Un régime politique exceptionnel

Le régime de la Ve République est, on peut le dire, unique au monde : c’est le seul régime parlementaire à présidence (très) forte. Certes, il existe quelques pays européens dans lesquels le chef de l’État se trouve lui aussi élu au suffrage universel direct, mais, pour des raisons liées essentiellement au système des partis, il ne bénéficie pas pour autant de pouvoirs effectifs importants.

Le paradoxe, c’est que le Président français est tout puissant, mais que sa puissance présuppose de disposer d’une majorité stable à l’Assemblée nationale.

Un Président qui demeure puissant en cas de cohabitation

Même si le Président se trouve confronté à une majorité hostile de députés, il n’en est pas pour autant réduit à la portion congrue.
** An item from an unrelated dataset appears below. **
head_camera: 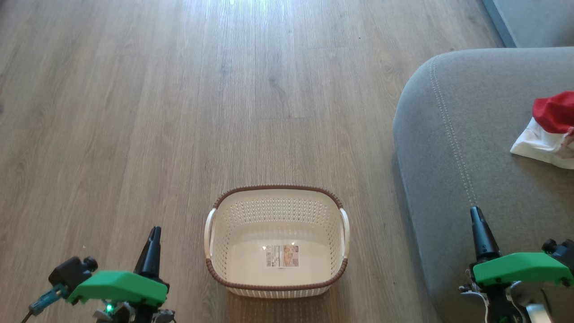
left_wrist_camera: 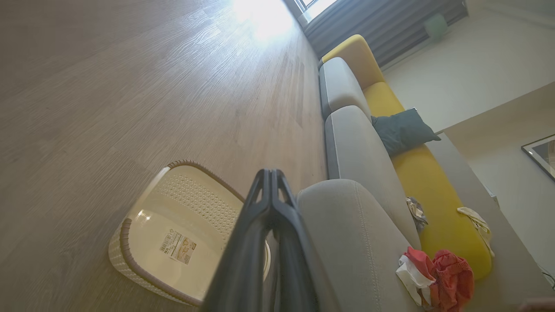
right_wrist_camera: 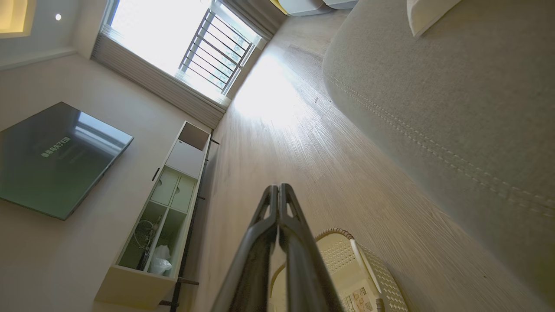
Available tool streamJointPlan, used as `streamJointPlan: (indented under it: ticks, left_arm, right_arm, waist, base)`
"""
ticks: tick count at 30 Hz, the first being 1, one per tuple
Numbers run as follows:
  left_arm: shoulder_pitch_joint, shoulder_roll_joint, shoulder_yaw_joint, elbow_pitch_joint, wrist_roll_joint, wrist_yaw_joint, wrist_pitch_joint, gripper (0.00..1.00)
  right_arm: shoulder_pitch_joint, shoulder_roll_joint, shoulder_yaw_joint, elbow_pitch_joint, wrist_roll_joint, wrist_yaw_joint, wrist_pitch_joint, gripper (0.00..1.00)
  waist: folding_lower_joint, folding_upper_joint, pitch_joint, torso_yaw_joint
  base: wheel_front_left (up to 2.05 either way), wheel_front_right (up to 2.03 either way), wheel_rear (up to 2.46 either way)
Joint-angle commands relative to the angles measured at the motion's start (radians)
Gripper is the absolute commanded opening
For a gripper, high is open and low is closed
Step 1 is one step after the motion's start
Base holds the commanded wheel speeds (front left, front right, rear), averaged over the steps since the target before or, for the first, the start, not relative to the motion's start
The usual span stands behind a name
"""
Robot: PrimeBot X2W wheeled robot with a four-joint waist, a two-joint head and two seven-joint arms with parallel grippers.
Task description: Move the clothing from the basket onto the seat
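Basket on floor, clothing on seat, both sets of fingers shut.
Left fingers (head_camera: 154,235): lower left of the head view, pressed together, gripping nothing, above the floor (head_camera: 179,98). Right fingers (head_camera: 479,224): lower right, pressed together, gripping nothing, over the near part of the seat (head_camera: 448,179). Basket (head_camera: 278,187): upright on the floor between the two arms, near the seat's left side but apart from it, with a label (head_camera: 282,255) flat on its bottom. Seat: grey, rounded corner, pale stitch line. Clothing (head_camera: 554,121): red and white, bunched on the seat top beyond the right fingers, well apart from the basket.
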Motion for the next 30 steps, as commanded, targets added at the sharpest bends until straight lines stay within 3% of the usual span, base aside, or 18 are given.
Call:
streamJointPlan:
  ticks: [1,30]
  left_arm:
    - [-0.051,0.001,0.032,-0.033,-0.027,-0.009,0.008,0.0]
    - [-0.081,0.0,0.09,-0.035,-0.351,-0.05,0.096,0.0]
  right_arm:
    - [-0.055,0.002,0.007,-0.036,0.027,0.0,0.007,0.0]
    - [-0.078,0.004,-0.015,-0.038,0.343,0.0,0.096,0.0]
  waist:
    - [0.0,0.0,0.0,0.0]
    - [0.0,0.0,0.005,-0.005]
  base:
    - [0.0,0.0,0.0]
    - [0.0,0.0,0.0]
En effet, les institutions ont été justement pensées par le général de Gaulle et ses proches pour faire face à ce type de cas, même si la « divine surprise » de 1962 a permis au chef de l’État de pouvoir compter, après la dissolution consécutive à la motion de censure du gouvernement Debré, sur une majorité parlementaire absolue.
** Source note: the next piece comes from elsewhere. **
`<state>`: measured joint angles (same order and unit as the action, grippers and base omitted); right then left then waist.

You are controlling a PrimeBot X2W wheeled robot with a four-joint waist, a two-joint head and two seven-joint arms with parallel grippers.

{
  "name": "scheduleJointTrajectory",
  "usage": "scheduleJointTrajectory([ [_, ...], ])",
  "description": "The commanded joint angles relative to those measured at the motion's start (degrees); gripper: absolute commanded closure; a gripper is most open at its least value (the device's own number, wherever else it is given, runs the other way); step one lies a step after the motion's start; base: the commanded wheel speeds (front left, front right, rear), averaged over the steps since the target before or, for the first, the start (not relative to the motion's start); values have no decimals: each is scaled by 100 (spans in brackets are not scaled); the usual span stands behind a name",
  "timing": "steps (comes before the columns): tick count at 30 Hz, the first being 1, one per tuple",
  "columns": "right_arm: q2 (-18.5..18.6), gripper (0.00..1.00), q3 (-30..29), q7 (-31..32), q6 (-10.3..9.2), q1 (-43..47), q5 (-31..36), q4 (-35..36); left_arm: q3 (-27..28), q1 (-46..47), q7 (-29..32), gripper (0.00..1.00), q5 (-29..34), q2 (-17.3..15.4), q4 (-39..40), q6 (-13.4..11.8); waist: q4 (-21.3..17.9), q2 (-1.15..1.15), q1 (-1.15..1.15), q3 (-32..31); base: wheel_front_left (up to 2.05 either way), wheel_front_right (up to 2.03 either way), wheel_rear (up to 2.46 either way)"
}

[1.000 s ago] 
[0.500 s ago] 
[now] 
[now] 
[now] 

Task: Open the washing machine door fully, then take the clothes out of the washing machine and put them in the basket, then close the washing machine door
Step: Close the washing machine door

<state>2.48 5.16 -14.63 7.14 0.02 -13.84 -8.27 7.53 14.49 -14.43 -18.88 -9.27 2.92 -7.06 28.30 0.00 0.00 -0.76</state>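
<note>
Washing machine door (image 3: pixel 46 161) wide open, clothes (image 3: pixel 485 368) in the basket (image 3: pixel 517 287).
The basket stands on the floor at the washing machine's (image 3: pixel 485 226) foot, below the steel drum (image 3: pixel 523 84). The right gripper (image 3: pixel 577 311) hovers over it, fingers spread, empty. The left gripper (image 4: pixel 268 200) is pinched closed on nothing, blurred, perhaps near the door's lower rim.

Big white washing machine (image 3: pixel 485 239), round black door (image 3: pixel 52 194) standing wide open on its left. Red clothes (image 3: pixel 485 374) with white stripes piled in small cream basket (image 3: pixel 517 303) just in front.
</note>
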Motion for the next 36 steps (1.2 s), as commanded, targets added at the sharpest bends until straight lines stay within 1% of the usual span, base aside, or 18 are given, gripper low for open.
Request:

Ce n’est pas un hasard si l’ordre des titres de la Constitution a été bouleversé. Sous la Ve République, après un titre I consacré à la souveraineté, le titre II ne traite pas du Parlement, mais du président de la République. Plus largement, la fonction exécutive passe devant la fonction législative.
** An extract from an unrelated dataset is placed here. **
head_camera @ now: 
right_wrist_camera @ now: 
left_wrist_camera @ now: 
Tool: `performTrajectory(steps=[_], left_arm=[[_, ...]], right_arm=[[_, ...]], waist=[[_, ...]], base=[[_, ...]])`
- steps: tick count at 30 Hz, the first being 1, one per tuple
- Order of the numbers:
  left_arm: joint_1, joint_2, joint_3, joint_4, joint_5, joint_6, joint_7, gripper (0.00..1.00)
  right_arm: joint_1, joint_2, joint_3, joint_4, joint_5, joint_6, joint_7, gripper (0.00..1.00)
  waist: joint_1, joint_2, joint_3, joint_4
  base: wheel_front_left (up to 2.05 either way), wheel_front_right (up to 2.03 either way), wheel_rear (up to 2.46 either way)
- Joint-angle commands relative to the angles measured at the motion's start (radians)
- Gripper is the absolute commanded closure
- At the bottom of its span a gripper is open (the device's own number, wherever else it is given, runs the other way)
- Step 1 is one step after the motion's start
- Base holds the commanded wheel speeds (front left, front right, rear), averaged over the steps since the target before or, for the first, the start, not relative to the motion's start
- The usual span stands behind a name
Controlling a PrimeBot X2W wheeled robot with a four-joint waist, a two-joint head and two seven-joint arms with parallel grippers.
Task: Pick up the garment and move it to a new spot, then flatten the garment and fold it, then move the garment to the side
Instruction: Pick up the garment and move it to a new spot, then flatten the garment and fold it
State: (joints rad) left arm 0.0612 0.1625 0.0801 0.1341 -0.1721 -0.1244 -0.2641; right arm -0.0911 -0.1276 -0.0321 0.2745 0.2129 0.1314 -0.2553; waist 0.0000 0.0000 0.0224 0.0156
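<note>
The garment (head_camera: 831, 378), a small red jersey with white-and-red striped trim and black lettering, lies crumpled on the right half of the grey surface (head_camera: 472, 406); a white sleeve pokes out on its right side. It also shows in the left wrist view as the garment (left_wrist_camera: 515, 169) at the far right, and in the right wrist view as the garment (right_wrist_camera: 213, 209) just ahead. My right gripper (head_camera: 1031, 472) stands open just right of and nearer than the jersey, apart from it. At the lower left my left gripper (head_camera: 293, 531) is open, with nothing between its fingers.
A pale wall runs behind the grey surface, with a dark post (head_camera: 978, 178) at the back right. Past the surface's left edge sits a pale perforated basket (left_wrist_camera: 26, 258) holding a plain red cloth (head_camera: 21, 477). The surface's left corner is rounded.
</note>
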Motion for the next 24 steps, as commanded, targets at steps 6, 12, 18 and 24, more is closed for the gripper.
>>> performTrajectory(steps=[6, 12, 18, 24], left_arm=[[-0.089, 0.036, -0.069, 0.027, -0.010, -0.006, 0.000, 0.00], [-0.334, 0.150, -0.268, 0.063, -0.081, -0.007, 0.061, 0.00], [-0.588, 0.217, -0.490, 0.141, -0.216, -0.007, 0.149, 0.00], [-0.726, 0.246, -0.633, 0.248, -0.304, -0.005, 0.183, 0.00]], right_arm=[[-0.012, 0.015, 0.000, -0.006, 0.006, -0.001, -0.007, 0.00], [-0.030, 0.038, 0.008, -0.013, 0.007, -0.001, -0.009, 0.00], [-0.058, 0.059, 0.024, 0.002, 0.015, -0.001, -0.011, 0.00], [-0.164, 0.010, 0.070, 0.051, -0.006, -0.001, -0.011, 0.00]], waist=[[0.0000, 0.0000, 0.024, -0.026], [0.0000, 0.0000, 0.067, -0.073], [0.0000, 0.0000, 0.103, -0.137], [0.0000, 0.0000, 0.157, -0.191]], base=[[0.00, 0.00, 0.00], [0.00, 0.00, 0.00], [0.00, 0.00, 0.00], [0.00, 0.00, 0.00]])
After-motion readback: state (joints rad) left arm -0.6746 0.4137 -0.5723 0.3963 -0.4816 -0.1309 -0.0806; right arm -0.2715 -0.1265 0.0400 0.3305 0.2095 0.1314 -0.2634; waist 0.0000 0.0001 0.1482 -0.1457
En cas de cohabitation ou de coexistence, les pouvoirs du chef de l’État ne s’évanouissent pas. L’article 5 dispose qu’il « veille au respect de la Constitution », ce qu’Emmanuel Macron n’a pas manqué de rappeler à plusieurs reprises après le second tour des élections législatives. « Il assure, poursuit l’article, par son arbitrage, le fonctionnement régulier des pouvoirs publics ainsi que la continuité de l’État. Il est le garant de l’indépendance nationale, de l’intégrité du territoire et du respect des traités ». Des attributions assez générales, mais qui sont loin d’être anodines : elles témoignent du poids du Président tant dans les affaires intérieures qu’extérieures de l’État, et elles se présentent comme une réaction au président « pot de fleurs » des républiques précédentes.

Le chef de l’État dispose de pouvoirs propres en vertu de l’article 19, c’est-à-dire dénués de l’obligation de contreseing du Premier ministre ou d’un ministre, à commencer par le pouvoir de librement nommer un Premier ministre (n’en déplaise aux thuriféraires de La France Insoumise), de soumettre un projet de loi au referendum, de prononcer la dissolution de l’Assemblée nationale (comme Emmanuel Macron l’a fait au mois de juin, étant précisé qu’il ne peut en prononcer une nouvelle avant un délai de douze mois, leçon tirée de la fin de la monarchie de Juillet), exercer des pouvoirs de crise, communiquer avec le Parlement, saisir le Conseil constitutionnel d’un engagement international ou d’une loi, nommer trois de ses membres et son Président.

Des pouvoirs entremêlés

Le chef de l’État dispose également de pouvoirs partagés avec le Premier ministre et éventuellement les ministres responsables, mais surtout il est titulaire d’attributions qui s’entremêlent avec celles du Premier ministre ou du gouvernement, étant rappelé qu’il préside le conseil des ministres.

Il signe les ordonnances et on se souvient de la polémique ouverte par François Mitterrand au début de la première cohabitation avec Jacques Chirac en 1986 à cet égard.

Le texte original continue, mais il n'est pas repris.